Problem requirements
Could each record be restated word for word?

Dataset excerpts
+++
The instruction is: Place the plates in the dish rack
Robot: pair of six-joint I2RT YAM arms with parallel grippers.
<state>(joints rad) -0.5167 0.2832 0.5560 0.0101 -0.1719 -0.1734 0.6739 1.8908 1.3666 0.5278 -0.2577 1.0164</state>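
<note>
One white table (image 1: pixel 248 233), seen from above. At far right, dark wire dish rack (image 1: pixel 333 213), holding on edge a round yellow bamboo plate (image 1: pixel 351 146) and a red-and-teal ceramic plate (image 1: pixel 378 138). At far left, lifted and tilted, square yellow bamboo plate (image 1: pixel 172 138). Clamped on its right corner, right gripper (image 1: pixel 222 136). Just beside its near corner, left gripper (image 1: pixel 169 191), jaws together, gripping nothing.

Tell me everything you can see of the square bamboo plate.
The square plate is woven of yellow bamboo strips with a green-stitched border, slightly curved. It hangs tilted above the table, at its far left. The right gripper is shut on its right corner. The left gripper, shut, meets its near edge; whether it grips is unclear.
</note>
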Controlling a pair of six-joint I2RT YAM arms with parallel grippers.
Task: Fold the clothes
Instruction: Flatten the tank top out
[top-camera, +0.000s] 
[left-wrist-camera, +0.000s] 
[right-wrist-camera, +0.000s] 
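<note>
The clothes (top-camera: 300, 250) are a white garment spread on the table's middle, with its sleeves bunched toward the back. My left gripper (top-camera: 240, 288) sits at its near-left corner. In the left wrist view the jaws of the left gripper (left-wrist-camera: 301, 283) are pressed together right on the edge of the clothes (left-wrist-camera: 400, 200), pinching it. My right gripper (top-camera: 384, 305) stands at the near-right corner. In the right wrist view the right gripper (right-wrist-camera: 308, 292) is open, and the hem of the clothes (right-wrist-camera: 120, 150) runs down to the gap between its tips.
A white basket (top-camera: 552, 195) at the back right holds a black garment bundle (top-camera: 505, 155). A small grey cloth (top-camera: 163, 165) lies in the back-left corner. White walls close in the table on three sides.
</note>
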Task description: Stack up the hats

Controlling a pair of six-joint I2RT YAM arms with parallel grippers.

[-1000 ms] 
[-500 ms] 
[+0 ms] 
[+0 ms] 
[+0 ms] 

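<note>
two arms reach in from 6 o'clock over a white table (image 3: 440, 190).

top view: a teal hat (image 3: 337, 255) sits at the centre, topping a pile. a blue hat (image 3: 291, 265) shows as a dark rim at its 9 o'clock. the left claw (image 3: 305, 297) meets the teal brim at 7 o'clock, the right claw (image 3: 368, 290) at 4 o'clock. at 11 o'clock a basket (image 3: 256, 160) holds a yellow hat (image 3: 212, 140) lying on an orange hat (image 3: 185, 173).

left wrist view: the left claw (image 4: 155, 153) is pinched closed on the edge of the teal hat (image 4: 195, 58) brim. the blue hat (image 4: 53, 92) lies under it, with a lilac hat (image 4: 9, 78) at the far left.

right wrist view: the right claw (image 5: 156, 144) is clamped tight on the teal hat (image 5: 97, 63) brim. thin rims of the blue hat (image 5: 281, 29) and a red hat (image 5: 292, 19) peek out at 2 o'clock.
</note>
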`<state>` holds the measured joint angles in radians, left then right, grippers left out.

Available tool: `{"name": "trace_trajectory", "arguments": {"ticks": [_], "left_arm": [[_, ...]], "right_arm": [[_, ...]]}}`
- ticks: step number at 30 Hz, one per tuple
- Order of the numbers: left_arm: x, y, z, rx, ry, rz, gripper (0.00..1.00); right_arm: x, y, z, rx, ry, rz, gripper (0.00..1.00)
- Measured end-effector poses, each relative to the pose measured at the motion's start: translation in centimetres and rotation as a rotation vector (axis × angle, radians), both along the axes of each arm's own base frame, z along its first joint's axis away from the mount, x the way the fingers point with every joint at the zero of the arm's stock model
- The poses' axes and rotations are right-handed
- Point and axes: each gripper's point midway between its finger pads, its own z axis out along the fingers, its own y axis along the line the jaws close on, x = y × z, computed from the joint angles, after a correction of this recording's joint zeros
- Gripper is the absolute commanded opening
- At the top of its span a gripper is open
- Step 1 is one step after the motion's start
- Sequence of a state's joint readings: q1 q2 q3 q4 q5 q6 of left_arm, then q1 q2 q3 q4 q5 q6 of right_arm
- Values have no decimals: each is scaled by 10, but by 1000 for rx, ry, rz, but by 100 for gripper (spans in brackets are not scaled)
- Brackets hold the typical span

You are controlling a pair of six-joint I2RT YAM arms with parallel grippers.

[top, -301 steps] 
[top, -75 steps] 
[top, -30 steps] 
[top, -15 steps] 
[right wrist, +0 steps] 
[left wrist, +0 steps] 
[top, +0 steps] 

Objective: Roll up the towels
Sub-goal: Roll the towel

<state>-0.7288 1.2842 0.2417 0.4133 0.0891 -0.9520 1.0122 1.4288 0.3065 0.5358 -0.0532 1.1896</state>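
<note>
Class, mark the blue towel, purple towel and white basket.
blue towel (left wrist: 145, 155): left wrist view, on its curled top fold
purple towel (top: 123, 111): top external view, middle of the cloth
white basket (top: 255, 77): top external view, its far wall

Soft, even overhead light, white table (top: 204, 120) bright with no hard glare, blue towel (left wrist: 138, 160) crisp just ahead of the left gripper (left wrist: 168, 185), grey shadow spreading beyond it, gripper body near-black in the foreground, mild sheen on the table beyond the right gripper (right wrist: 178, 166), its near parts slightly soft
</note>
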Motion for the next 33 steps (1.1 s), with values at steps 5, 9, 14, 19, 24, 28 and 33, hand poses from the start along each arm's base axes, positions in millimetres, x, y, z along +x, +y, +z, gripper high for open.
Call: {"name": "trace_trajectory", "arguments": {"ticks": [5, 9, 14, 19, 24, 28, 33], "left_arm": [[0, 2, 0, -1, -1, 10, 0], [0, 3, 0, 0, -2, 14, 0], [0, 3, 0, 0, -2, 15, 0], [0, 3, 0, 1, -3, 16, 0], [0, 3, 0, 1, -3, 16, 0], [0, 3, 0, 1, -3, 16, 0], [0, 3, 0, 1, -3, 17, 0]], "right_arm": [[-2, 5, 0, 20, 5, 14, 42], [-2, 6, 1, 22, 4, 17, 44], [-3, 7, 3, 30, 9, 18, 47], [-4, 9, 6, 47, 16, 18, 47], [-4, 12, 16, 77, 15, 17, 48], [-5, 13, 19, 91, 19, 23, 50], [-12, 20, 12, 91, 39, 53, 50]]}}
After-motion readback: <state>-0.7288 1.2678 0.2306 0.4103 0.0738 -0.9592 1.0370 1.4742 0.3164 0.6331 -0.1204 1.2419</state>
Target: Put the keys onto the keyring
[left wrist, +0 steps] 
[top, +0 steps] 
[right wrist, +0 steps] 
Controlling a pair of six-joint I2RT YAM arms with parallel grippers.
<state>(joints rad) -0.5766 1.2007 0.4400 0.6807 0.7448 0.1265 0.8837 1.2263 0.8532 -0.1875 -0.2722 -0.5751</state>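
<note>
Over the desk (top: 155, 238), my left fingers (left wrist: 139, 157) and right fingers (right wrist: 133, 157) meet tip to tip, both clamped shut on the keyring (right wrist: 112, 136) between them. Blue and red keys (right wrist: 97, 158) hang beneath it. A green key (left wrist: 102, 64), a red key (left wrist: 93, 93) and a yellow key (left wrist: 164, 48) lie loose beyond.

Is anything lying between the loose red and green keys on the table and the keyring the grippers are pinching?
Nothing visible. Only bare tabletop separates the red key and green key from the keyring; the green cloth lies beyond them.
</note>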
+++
Task solution
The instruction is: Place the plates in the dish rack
Robot: pair of six-joint I2RT YAM arms with parallel grippers.
<state>(joints rad) -0.5167 0.2832 0.5560 0.0101 -0.1719 -0.1734 0.6739 1.8908 1.3666 0.5278 -0.2577 1.0164</state>
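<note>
One white table (image 1: pixel 248 233), seen from above. At far right, dark wire dish rack (image 1: pixel 333 213), holding on edge a round yellow bamboo plate (image 1: pixel 351 146) and a red-and-teal ceramic plate (image 1: pixel 378 138). At far left, lifted and tilted, square yellow bamboo plate (image 1: pixel 172 138). Clamped on its right corner, right gripper (image 1: pixel 222 136). Just beside its near corner, left gripper (image 1: pixel 169 191), jaws together, gripping nothing.

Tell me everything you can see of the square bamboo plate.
The square plate is woven of yellow bamboo strips with a green-stitched border, slightly curved. It hangs tilted above the table, at its far left. The right gripper is shut on its right corner. The left gripper, shut, meets its near edge; whether it grips is unclear.
</note>
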Controlling a pair of six-joint I2RT YAM arms with parallel grippers.
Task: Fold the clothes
Instruction: Flatten the tank top out
[top-camera, +0.000s] 
[left-wrist-camera, +0.000s] 
[right-wrist-camera, +0.000s] 
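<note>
The clothes (top-camera: 300, 250) are a white garment spread on the table's middle, with its sleeves bunched toward the back. My left gripper (top-camera: 240, 288) sits at its near-left corner. In the left wrist view the jaws of the left gripper (left-wrist-camera: 301, 283) are pressed together right on the edge of the clothes (left-wrist-camera: 400, 200), pinching it. My right gripper (top-camera: 384, 305) stands at the near-right corner. In the right wrist view the right gripper (right-wrist-camera: 308, 292) is open, and the hem of the clothes (right-wrist-camera: 120, 150) runs down to the gap between its tips.
A white basket (top-camera: 552, 195) at the back right holds a black garment bundle (top-camera: 505, 155). A small grey cloth (top-camera: 163, 165) lies in the back-left corner. White walls close in the table on three sides.
</note>
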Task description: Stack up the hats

Controlling a pair of six-joint I2RT YAM arms with parallel grippers.

[-1000 ms] 
[-500 ms] 
[+0 ms] 
[+0 ms] 
[+0 ms] 

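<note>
two arms reach in from 6 o'clock over a white table (image 3: 440, 190).

top view: a teal hat (image 3: 337, 255) sits at the centre, topping a pile. a blue hat (image 3: 291, 265) shows as a dark rim at its 9 o'clock. the left claw (image 3: 305, 297) meets the teal brim at 7 o'clock, the right claw (image 3: 368, 290) at 4 o'clock. at 11 o'clock a basket (image 3: 256, 160) holds a yellow hat (image 3: 212, 140) lying on an orange hat (image 3: 185, 173).

left wrist view: the left claw (image 4: 155, 153) is pinched closed on the edge of the teal hat (image 4: 195, 58) brim. the blue hat (image 4: 53, 92) lies under it, with a lilac hat (image 4: 9, 78) at the far left.

right wrist view: the right claw (image 5: 156, 144) is clamped tight on the teal hat (image 5: 97, 63) brim. thin rims of the blue hat (image 5: 281, 29) and a red hat (image 5: 292, 19) peek out at 2 o'clock.
</note>
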`<state>` holds the measured joint angles in radians, left then right, grippers left out.

Available tool: `{"name": "trace_trajectory", "arguments": {"ticks": [_], "left_arm": [[_, ...]], "right_arm": [[_, ...]]}}`
- ticks: step number at 30 Hz, one per tuple
- Order of the numbers: left_arm: x, y, z, rx, ry, rz, gripper (0.00..1.00); right_arm: x, y, z, rx, ry, rz, gripper (0.00..1.00)
- Measured end-effector poses, each relative to the pose measured at the motion's start: translation in centimetres and rotation as a rotation vector (axis × angle, radians), both along the axes of each arm's own base frame, z along its first joint's axis away from the mount, x the way the fingers point with every joint at the zero of the arm's stock model
- The poses' axes and rotations are right-handed
- Point and axes: each gripper's point midway between its finger pads, its own z axis out along the fingers, its own y axis along the line the jaws close on, x = y × z, computed from the joint angles, after a correction of this recording's joint zeros
- Gripper is the absolute commanded opening
- At the top of its span a gripper is open
- Step 1 is one step after the motion's start
- Sequence of a state's joint readings: q1 q2 q3 q4 q5 q6 of left_arm, then q1 q2 q3 q4 q5 q6 of right_arm
- Values have no decimals: each is scaled by 10, but by 1000 for rx, ry, rz, but by 100 for gripper (spans in brackets are not scaled)
- Brackets hold the typical span

You are controlling a pair of six-joint I2RT YAM arms with parallel grippers.

[top, -301 steps] 
[top, -75 steps] 
[top, -30 steps] 
[top, -15 steps] 
[right wrist, +0 steps] 
[left wrist, +0 steps] 
[top, +0 steps] 

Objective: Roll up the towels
Sub-goal: Roll the towel

<state>-0.7288 1.2842 0.2417 0.4133 0.0891 -0.9520 1.0122 1.4288 0.3065 0.5358 -0.0532 1.1896</state>
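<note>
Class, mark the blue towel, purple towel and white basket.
blue towel (left wrist: 145, 155): left wrist view, on its curled top fold
purple towel (top: 123, 111): top external view, middle of the cloth
white basket (top: 255, 77): top external view, its far wall

Soft, even overhead light, white table (top: 204, 120) bright with no hard glare, blue towel (left wrist: 138, 160) crisp just ahead of the left gripper (left wrist: 168, 185), grey shadow spreading beyond it, gripper body near-black in the foreground, mild sheen on the table beyond the right gripper (right wrist: 178, 166), its near parts slightly soft
</note>
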Motion for the next 33 steps (1.1 s), with values at steps 5, 9, 14, 19, 24, 28 and 33, hand poses from the start along each arm's base axes, positions in millimetres, x, y, z along +x, +y, +z, gripper high for open.
Call: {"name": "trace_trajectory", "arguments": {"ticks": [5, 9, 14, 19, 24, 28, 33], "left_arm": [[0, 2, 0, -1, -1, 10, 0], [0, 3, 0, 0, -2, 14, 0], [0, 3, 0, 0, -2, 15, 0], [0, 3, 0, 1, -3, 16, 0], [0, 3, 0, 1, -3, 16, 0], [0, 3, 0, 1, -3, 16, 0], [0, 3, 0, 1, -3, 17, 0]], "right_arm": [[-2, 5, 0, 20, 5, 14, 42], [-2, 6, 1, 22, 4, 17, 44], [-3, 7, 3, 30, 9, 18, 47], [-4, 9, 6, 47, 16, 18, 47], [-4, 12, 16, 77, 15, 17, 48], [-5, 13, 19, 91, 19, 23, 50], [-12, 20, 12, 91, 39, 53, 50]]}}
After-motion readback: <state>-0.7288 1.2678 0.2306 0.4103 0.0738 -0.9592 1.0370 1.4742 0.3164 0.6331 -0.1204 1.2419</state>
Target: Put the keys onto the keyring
[left wrist, +0 steps] 
[top, +0 steps] 
[right wrist, +0 steps] 
Controlling a pair of six-joint I2RT YAM arms with parallel grippers.
<state>(joints rad) -0.5766 1.2007 0.4400 0.6807 0.7448 0.1265 0.8837 1.2263 0.8532 -0.1875 -0.2722 -0.5751</state>
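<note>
Over the desk (top: 155, 238), my left fingers (left wrist: 139, 157) and right fingers (right wrist: 133, 157) meet tip to tip, both clamped shut on the keyring (right wrist: 112, 136) between them. Blue and red keys (right wrist: 97, 158) hang beneath it. A green key (left wrist: 102, 64), a red key (left wrist: 93, 93) and a yellow key (left wrist: 164, 48) lie loose beyond.

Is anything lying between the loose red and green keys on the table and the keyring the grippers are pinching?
Nothing visible. Only bare tabletop separates the red key and green key from the keyring; the green cloth lies beyond them.
</note>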

This completes the answer to the exercise.